Leading Through Pain: Reflection, Dialogue, Discomfort, Commitment, and Growth

By B. Kim Barnes, Barnes & Conti CEO

Image: Judgement Day, painting  by Aaron Douglas
In recent days, I have read several messages from CEOs of a variety of companies, large and small. The common theme is that we all need to examine our own behavior, decisions, and biases. The vivid and horrifying images we have watched in recent days have made it impossible to look away from the truth of racism and lack of respect for the lives of those who are different from us in race, class, ethnicity, gender, religion, political beliefs, or status.

We have been through difficult times before, where our values, beliefs, norms, practices, policies and laws have required intense scrutiny and change. There have been reforms, but too soon we lose focus and return to the status quo – or else feel as if we have stated our position, taken action, solved the problem, and it’s time to move on. But change does not happen because we make statements or form commissions or assign responsibility. It happens only when we are willing to take a hard look at ourselves and our organizations and go through the excruciating, uncomfortable, cold-eyed process of honest re-evaluation of both what we say and what we actually do – and then take action as a result.

Anne Wojcicki, CEO of 23andMe, put it this way:

“…As a leader who really cares, I feel the responsibility to not just talk about Diversity, Equity and Inclusion, but to make meaningful changes and contributions through my own actions and how we operate at 23andMe. Our management team, Board and employee base must have greater diversity. I am ashamed to say I do not have a single black employee who is at Director level or above. Our product is euro-centric but must expand to be inclusive and equitable. We absolutely have the potential to be better. Despite our efforts, I have to honestly say that we are also part of the problem.

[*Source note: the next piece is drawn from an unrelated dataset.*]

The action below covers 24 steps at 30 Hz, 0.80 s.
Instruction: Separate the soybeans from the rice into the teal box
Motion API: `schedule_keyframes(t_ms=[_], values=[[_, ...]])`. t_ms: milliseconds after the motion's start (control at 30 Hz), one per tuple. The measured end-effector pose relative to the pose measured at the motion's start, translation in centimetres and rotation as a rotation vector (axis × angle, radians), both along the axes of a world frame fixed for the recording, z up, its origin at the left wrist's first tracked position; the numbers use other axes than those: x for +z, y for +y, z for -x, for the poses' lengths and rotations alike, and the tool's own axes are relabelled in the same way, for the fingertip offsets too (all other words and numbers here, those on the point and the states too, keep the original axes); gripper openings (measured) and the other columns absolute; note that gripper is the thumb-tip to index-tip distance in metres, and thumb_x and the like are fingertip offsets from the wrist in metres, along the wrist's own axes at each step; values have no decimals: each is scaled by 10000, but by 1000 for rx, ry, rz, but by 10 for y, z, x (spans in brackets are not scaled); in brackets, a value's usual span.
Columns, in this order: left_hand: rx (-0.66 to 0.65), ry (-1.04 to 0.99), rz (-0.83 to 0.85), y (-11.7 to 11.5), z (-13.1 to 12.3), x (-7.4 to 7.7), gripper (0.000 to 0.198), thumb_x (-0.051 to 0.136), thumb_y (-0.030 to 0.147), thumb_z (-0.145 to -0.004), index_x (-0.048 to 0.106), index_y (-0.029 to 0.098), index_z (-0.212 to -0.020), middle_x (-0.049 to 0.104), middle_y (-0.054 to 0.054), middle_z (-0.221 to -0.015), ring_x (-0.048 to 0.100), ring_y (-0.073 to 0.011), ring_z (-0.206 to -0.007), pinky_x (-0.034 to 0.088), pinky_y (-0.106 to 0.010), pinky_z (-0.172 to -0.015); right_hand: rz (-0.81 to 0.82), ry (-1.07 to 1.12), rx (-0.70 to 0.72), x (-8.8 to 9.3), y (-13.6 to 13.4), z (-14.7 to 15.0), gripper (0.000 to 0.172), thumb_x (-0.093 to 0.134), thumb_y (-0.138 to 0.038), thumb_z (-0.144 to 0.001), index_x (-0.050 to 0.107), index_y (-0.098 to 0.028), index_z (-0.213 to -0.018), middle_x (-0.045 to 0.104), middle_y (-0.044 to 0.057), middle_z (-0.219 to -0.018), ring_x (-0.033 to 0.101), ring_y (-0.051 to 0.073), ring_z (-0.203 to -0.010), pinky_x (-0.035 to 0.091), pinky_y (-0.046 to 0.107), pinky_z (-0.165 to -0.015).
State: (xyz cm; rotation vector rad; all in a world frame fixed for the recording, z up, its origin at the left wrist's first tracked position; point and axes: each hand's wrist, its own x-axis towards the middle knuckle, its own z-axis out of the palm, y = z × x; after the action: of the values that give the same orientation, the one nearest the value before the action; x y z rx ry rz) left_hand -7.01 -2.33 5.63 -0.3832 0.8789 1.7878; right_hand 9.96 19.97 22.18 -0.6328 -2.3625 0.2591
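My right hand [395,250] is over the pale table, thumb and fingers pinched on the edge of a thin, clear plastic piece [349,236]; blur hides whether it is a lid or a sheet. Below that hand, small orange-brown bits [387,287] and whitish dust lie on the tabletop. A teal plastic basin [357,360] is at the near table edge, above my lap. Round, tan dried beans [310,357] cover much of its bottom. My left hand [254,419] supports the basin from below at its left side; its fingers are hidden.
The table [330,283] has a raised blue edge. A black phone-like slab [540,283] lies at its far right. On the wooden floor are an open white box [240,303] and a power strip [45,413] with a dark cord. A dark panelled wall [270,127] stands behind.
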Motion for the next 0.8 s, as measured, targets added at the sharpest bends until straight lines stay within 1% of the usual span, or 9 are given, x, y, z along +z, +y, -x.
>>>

I’m holding myself accountable. I’m holding 23andMe accountable. And I’m asking that our customers hold us accountable. This will include making sure that we change our hiring practices, that we make sure we give greater promotional opportunities within the company, that we dedicate resources to evolve our product to better represent all communities and that my management team and Board have more inclusive representation…”

Stu Landesberg, CEO of the Grove Collaborative, a natural products company, said:

“At Grove, we’re starting at home. We are having hard conversations, listening to our employees and our customers, and finding ways to use our corporate platform to chip away at systemic injustice. We made our first ever internal grant, to our Diversity & Inclusion squad, for more initiatives that can help us drive more equity and thoughtfulness within our company and our industry. We are engaging our employees to participate and guide our financial contribution; based on their votes, we will donate at least $10,000 to charities and organizations fighting racism.

And, while we are a small company, we do see ourselves as a leading values-driven business in the natural products industry. We want to use that position to make our sector more equitable. We support minority owned businesses, and commit to increasing our purchases from them by at least $250,000 through 2021.”

We owe it to our employees, customers, communities, and to ourselves as leaders to ask that we be held to account for our actions. That we pay attention to our own assumptions about others. That we question why we retreat to our comfort zone of people like ourselves when we could be learning, growing, and creating new solutions by reaching beyond our bubble. We should be seeking our discomfort zone – that place where we challenge our beliefs, listen to those with whom we think we will disagree, entertain seemingly impossible ideas, expose our vulnerabilities.

My team and I have asked ourselves what we, as a small company, can do to contribute in a meaningful way at this time. There are a few things that occur to us, in addition to being conscious and careful in our practices for hiring, choosing partners and vendors, and making monetary contributions that support organizations that promote justice. We will welcome requests from minority – especially Black-owned – small businesses – for pro bono seats in our public leadership programs, or to arrange such a program for an organization of Black entrepreneurs, local or national. We are open to providing pro bono leadership coaching sessions to leaders of minority-owned businesses. We are happy to donate copies of my book on influence (Exercising Influence: Making Things happen at Work, at Home, and In Your Community. Wiley, 2015) to these entrepreneurs and organizations. Please let us know of leaders and organizations that could benefit.

Self-satisfaction has no place in these troubled and troubling times. Openness, outreach, risk-taking, courage, determination to change, asking for feedback, honest self-examination, invitation to others to criticize our actions and, yes, accountability – these are the behaviors we need to model if positive change is to be the result of this crisis. Welcome to the Discomfort Zone.